▶ [Source material]

>>>

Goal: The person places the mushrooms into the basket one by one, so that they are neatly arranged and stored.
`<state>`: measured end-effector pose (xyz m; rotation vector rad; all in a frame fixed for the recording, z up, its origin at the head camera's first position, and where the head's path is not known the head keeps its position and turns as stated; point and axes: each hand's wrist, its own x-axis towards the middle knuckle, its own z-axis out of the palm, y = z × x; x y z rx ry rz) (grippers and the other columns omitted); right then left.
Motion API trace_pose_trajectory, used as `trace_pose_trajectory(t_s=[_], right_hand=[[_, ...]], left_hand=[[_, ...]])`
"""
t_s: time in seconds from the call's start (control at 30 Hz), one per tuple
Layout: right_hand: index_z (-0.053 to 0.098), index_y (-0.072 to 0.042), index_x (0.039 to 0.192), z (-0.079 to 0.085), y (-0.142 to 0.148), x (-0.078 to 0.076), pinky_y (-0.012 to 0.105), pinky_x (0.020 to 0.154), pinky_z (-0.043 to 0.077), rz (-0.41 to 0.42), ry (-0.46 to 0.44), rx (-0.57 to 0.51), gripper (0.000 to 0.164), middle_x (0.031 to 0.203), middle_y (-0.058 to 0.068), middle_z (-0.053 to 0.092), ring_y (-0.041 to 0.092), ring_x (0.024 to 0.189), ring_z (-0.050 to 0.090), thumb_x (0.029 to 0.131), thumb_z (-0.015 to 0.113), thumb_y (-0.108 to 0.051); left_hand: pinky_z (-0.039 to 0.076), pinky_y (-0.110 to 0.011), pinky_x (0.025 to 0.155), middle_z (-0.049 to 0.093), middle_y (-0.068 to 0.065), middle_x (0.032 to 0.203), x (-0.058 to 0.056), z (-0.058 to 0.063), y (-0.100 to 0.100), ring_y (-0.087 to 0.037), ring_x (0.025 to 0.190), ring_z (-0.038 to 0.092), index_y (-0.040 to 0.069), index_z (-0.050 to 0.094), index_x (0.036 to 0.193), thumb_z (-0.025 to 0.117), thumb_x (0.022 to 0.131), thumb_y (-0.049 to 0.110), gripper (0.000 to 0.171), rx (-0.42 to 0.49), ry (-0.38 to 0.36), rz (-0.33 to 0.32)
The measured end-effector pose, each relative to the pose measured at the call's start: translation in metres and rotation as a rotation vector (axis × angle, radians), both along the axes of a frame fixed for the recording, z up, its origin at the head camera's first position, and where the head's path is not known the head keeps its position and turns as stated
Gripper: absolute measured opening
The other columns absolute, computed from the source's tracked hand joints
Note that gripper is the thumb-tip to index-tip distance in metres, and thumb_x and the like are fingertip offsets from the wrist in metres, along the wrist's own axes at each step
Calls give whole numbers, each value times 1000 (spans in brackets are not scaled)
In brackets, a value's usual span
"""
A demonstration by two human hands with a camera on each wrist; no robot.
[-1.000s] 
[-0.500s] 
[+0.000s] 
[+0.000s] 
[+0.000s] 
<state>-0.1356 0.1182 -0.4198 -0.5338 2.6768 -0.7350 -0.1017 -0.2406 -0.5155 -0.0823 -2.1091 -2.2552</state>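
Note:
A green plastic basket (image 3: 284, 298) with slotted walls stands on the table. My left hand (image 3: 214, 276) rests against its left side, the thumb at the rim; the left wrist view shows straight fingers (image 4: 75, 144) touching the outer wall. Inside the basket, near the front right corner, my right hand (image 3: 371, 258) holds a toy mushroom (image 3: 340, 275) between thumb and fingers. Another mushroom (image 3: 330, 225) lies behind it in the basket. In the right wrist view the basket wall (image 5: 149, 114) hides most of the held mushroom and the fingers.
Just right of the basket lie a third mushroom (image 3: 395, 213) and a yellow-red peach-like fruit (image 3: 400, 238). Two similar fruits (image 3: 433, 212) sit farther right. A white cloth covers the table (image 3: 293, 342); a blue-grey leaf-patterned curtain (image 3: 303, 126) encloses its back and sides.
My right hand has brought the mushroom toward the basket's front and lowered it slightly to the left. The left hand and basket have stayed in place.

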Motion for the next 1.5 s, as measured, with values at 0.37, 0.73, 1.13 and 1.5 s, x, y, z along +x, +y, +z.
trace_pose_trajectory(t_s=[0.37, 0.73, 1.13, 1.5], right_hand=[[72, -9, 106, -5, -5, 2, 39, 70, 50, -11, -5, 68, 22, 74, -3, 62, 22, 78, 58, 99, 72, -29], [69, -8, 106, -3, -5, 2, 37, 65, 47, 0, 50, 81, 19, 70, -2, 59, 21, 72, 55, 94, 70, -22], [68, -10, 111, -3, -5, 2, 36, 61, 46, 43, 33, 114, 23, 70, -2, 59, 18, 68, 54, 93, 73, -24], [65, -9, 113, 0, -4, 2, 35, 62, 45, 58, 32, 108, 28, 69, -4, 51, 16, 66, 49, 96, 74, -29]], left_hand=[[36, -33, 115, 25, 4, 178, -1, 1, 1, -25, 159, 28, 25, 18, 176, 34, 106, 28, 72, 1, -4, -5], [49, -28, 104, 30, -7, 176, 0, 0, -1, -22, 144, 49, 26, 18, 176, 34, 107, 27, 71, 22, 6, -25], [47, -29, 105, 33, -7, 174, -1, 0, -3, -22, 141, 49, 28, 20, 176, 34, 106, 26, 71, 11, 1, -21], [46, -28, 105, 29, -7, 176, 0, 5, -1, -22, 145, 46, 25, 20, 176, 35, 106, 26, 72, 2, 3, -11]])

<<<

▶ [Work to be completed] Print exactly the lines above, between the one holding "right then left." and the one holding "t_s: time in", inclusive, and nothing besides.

▶ [Task answer]
`<state>`: measured end-effector pose (xyz m; rotation vector rad; all in a frame fixed for the recording, z up, its origin at the head camera's first position, and where the head's path is not known the head keeps its position and turns as stated; point and axes: each hand's wrist, its own x-axis towards the middle knuckle, its own z-axis out of the palm, y = z × x; x y z rx ry rz) (grippers and the other columns omitted); right then left.
Motion API trace_pose_trajectory, used as `trace_pose_trajectory(t_s=[_], right_hand=[[_, ...]], left_hand=[[_, ...]])`
"""
t_s: time in seconds from the call's start (control at 30 Hz), one per tuple

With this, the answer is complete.